By my reading from a long time ago, tensor interpolation should be done via this method; not sure if there's anything proposed more recently. Longer term this would ideally be implemented as a novel interpolator in core/interp/, though we could deal with code rearrangement after the point at which you have something functioning.

bjeurissen commented 2 years ago

I have used https://pubmed.ncbi.nlm.nih.gov/16788917/ to tackle this in https://pubmed.ncbi.nlm.nih.gov/24968247/.

It works by taking the (precalculated) matrix log from your tensors and performing the interpolation on the log tensors (the matrix log amounts to taking the log of the eigenvalues of the matrix and leaving the eigenvectors as is). Once you have the interpolated log tensors it is then a cheap operation to go back to the tensors.

All the pieces to do this are already available within MRtrix, you just have to put them together and do all the bookkeeping… Happy to assist if needed!

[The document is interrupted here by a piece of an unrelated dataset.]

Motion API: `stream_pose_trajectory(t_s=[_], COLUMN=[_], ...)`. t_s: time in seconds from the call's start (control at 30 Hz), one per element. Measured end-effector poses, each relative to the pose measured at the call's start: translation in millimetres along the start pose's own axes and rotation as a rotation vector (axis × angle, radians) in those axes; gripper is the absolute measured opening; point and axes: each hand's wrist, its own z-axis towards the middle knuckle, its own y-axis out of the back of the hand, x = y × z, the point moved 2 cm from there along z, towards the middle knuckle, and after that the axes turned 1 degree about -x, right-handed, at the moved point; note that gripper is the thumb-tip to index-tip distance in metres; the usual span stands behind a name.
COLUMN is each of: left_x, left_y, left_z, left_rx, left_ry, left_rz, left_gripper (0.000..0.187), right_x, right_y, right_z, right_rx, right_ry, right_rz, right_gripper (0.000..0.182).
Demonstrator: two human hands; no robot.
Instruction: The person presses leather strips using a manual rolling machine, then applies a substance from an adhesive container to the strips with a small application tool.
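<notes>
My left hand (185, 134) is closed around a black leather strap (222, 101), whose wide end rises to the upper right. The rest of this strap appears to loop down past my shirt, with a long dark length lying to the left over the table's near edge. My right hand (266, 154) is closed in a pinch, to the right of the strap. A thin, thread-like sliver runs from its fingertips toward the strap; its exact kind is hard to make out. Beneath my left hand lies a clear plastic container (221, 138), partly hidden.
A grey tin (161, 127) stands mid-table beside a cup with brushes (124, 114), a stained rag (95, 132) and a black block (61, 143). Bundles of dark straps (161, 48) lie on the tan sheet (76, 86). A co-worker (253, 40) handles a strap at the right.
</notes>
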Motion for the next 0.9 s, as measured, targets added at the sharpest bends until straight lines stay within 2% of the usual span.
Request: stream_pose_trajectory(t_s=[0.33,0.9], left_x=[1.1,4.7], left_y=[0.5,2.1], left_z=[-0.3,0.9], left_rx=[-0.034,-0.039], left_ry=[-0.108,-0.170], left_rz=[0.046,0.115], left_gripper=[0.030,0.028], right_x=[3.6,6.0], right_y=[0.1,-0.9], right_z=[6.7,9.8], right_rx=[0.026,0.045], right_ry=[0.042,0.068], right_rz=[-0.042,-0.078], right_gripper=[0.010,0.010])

SyamGadde commented 2 years ago

Thanks! I did some exploration with the Batchelor reference above from @Lestropie but was getting complex values in the interpolated tensors, which may or may not be errors on my part, but the above Log-Euclidean work may make it even simpler. However, we've discovered that we probably don't need to run tractography for these data, so I may not be spending too much time on this. If I do come back to it and it is as yet unimplemented, I'll definitely take a closer look at these.